## TASK DESCRIPTION
A faithful transcription is wanted of the lines from the top of the material through the line that holds "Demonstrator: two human", both ends included, leaving out the pictures.

[Start of Attachment]

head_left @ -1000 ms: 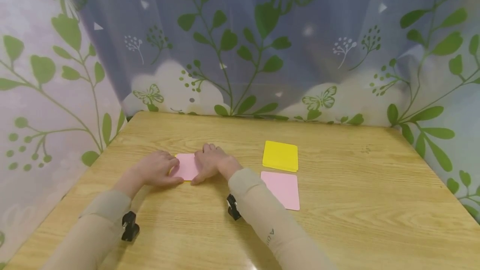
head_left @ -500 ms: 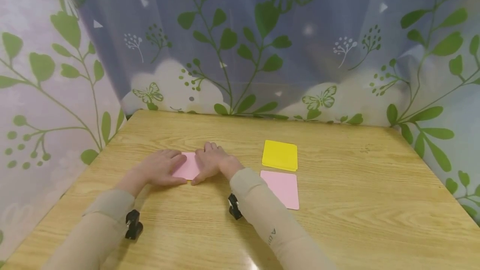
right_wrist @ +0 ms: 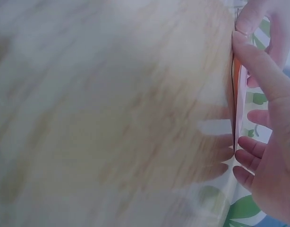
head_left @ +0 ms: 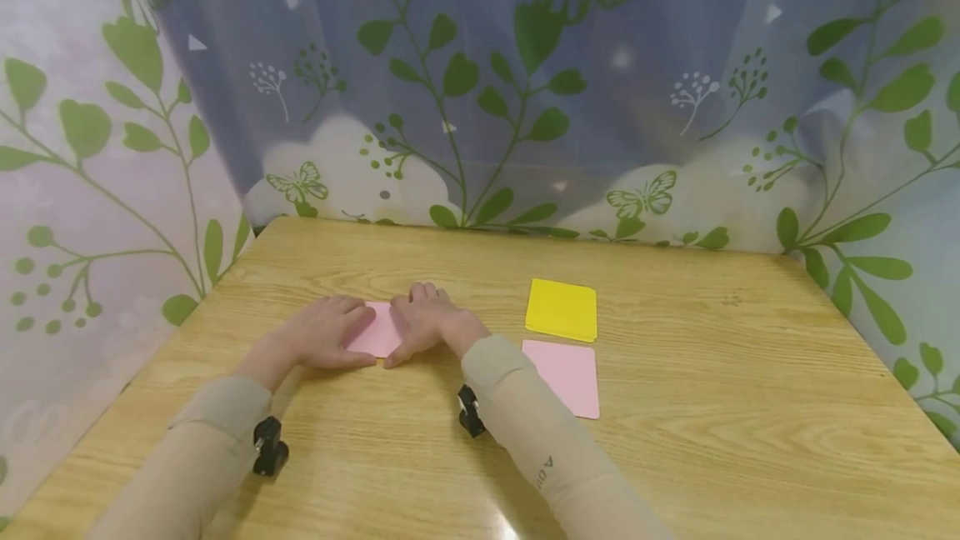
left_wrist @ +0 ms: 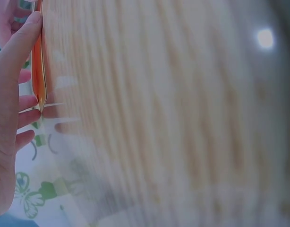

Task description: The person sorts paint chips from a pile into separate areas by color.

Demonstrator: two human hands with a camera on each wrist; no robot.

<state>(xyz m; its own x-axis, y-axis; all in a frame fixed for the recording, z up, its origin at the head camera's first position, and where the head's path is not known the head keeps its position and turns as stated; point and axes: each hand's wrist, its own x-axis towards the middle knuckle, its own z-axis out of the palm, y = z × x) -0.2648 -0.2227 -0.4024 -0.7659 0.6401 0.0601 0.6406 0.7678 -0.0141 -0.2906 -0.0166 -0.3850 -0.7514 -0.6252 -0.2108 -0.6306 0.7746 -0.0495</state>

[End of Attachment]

## TASK RESPONSE
head_left @ -1000 ms: 
head_left @ -500 ms: 
right_wrist @ +0 ms: 
head_left @ +0 ms: 
left_wrist @ +0 ms: 

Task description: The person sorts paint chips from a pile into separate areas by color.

Demonstrator: two human hands with a camera on each wrist; no robot.

The output has nothing more to it.